One of President Donald J. Trump’s priorities for immigration reform is moving to a merit-based system and reducing low-skilled immigration to the United States. President Trump recognizes that low-skilled immigration harms our economy and above all, it harms American workers.
In the past, Democratic leaders have expressed support for the policy elements of President Trump’s common-sense immigration reform. Now their far-left base has commandeered the debate, moving the Democratic Party from reasonable centrists, to liberal activists.

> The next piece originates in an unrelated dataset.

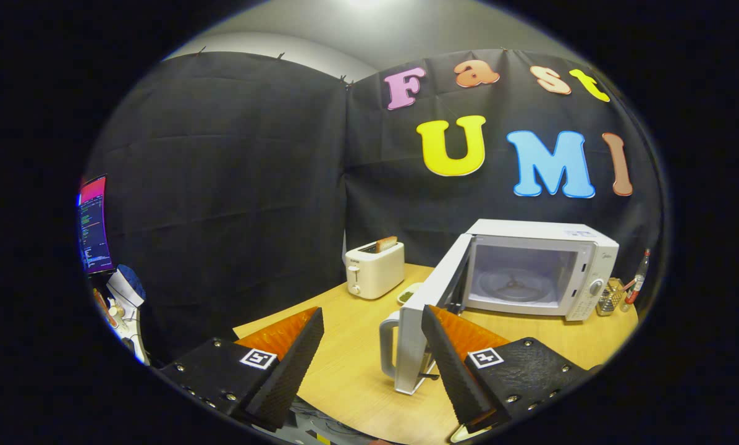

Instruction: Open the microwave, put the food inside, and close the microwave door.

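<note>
A white microwave (542,266) stands on the wooden table (357,364), beyond my fingers and to the right. Its door (428,309) is swung wide open toward me, with its handle (387,346) just ahead of my right finger. The cavity shows a bare glass turntable (513,285). A small dish with food (408,293) sits on the table between the toaster and the open door, partly hidden by the door. My gripper (372,321) is open, with nothing between its fingers, hovering over the table's near edge.
A white toaster (374,269) with a slice of bread sticking up stands at the back of the table, left of the microwave. A small wire rack (610,296) and a bottle (640,272) stand right of the microwave. A monitor (93,225) glows far left.
</note>
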`<state>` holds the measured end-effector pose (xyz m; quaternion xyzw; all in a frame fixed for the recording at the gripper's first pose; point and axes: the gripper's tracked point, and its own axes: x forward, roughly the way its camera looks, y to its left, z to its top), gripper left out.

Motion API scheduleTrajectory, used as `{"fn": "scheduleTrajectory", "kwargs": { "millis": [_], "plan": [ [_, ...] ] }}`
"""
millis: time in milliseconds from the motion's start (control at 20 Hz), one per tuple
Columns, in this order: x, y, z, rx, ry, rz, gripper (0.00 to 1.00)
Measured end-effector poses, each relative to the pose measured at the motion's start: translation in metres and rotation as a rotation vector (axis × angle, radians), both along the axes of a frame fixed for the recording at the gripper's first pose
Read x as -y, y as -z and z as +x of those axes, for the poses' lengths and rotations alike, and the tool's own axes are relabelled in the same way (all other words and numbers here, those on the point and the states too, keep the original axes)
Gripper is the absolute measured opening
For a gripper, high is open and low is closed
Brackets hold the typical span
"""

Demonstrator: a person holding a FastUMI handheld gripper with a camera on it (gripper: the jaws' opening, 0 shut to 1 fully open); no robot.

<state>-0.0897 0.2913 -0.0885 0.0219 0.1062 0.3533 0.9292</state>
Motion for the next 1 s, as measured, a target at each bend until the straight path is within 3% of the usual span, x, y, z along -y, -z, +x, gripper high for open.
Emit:
{"fn": "scheduleTrajectory", "kwargs": {
  "millis": [550,1000],
  "plan": [
    [0.105,0.014,0.036,-0.024,0.260,-0.046,0.97],
    [0.163,0.078,0.049,-0.147,0.369,-0.148,0.97]
  ]
}}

Democrats in their own words:
- Senator Chuck Schumer in 2009: “We must create a system that converts the current flow of primarily low-skilled illegal immigrants into the United States, into a more manageable and controlled flow of legal immigrants who can be absorbed by our economy. Let me elaborate, the first of these seven principles is that illegal immigration is wrong, plain and simple. Until the American people are convinced that we will stop future flows of illegal immigration, we will make no progress on dealing with the millions of illegal immigrants who are here now, and on rationalizing our system of legal immigration. That’s plain and simple and unavoidable.”
- Also here’s then-Representative Chuck Schumer in 1990 before Congress passed the Immigration Act of 1990:
- “For the first time we’re saying it should not simply be family relationships that determine who comes here,” Schumer said. “This bill says if you have a skill that America needs we’re going to accept you. In the past that was very very very difficult, less than 4% of all immigrants came because or were admitted to this country because we needed their help in the job market. And now that percentage will increase significantly. And so it’s the first time that we’ve really recognized that economic competition, the need for new skills and new ideas, that for whatever reason aren’t be supplied by our own workers, will happen.”
- Also here’s then-Representative Chuck Schumer in 1990 before Congress passed the Immigration Act of 1990:
- Senator Bernie Sanders in an interview in 2015: “Open borders […] that’s a Koch brothers proposal… That’s a right-wing proposal, which says essentially there is no United States… It would make everybody in America poorer —you’re doing away with the concept of a nation state, and I don’t think there’s any country in the world which believes in that. If you believe in a nation state or in a country called the United States or UK or Denmark or any other country, you have an obligation in my view to do everything we can to help poor people.
- …You think we should open the borders and bring in a lot of low-wage workers, or do you think maybe we should try to get jobs for those [American] kids? I think from a moral responsibility we’ve got to work with the rest of the industrialized world to address the problems of international poverty, but you don’t do that by making people in this country even poorer.”
- Economist Paul Krugman in 2006: “Immigration reduces the wages of domestic workers who compete with immigrants. That’s just supply and demand: we’re talking about large increases in the number of low-skill workers relative to other inputs into production, so it’s inevitable that this means a fall in wages… the fiscal burden of low-wage immigrants is also pretty clear.”
- Krugman separately notes that “a review of serious, nonpartisan research reveals some uncomfortable facts about the economics of modern immigration… many of the worst-off native-born Americans are hurt by immigration… Finally, modern America is a welfare state, even if our social safety net has more holes in it than it should — and low-skill immigrants threaten to unravel that safety net… Realistically, we’ll need to reduce the inflow of low-skill immigrants.”
- Then-Senator Barack Obama in 2006: “The number of immigrants added to the labor force every year is of a magnitude not seen in this country for over a century,” Obama wrote in The Audacity of Hope. “If this huge influx of mostly low-skill workers provides some benefits to the economy as a whole—especially by keeping our workforce young, in contrast to an increasingly geriatric Europe and Japan—it also threatens to depress further the wages of blue-collar Americans and put strains on an already overburdened safety net.”